◆ **REQUIRED ACTION**:
The lines below are to be quoted exactly, from the first through the one that contains "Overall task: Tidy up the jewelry".

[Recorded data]
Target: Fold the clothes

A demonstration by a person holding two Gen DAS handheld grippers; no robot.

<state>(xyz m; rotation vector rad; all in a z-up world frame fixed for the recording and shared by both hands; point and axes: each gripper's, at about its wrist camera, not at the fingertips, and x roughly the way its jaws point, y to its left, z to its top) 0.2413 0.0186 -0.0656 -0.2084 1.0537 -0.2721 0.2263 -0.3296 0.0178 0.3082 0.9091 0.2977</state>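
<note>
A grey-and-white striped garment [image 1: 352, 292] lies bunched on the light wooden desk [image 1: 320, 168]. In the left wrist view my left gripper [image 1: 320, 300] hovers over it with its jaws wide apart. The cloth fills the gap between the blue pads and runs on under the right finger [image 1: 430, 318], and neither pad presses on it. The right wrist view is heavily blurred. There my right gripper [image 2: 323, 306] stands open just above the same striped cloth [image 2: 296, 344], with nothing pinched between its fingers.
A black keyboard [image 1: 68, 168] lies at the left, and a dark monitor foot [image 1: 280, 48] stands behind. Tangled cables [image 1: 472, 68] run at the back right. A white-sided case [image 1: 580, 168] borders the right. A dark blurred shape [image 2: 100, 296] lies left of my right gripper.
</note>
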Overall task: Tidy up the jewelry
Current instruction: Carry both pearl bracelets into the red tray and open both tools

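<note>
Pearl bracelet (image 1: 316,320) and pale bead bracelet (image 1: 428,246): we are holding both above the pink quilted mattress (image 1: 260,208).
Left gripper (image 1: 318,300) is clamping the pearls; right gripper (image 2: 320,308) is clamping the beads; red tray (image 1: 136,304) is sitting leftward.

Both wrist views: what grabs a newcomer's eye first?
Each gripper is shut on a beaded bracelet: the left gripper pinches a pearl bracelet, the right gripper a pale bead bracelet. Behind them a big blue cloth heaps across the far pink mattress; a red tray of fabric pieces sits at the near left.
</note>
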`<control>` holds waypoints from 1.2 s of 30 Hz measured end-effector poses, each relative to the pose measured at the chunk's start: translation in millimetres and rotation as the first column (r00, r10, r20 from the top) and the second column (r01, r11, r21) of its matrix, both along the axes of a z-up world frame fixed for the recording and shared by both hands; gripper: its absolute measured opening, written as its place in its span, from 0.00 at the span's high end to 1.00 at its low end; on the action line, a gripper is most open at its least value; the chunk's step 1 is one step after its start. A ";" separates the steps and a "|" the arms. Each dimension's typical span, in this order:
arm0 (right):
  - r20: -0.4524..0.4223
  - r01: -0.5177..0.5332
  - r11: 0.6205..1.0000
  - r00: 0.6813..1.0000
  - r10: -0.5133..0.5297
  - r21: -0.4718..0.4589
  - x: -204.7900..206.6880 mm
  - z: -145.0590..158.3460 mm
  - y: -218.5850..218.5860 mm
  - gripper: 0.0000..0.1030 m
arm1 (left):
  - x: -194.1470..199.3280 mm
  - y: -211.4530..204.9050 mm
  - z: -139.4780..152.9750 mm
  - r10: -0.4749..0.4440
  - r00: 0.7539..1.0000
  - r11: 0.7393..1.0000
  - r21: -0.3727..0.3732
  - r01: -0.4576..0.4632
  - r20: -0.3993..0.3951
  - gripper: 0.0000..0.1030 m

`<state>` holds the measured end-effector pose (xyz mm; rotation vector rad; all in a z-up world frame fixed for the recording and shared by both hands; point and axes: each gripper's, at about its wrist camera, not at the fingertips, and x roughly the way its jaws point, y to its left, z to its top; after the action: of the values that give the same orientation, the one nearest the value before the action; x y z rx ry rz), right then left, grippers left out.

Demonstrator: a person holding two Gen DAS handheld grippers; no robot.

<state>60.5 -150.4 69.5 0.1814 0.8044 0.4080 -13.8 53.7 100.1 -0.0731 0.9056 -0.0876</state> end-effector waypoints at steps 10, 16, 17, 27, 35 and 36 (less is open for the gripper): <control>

◆ **RESULT OF THIS TASK**:
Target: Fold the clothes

A demonstration by a person holding two Gen DAS handheld grippers; no robot.

<state>(xyz m; rotation vector rad; all in a z-up world frame fixed for the recording and shared by both hands; point and axes: each gripper's, at about its wrist camera, not at the fingertips, and x roughly the way its jaws point, y to its left, z to its top) 0.2413 0.0186 -0.0656 -0.2084 1.0537 -0.2721 0.2263 -0.3296 0.0178 0.3082 0.9091 0.2977</state>
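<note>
A grey-and-white striped garment [image 1: 352, 292] lies bunched on the light wooden desk [image 1: 320, 168]. In the left wrist view my left gripper [image 1: 320, 300] hovers over it with its jaws wide apart. The cloth fills the gap between the blue pads and runs on under the right finger [image 1: 430, 318], and neither pad presses on it. The right wrist view is heavily blurred. There my right gripper [image 2: 323, 306] stands open just above the same striped cloth [image 2: 296, 344], with nothing pinched between its fingers.
A black keyboard [image 1: 68, 168] lies at the left, and a dark monitor foot [image 1: 280, 48] stands behind. Tangled cables [image 1: 472, 68] run at the back right. A white-sided case [image 1: 580, 168] borders the right. A dark blurred shape [image 2: 100, 296] lies left of my right gripper.
</note>
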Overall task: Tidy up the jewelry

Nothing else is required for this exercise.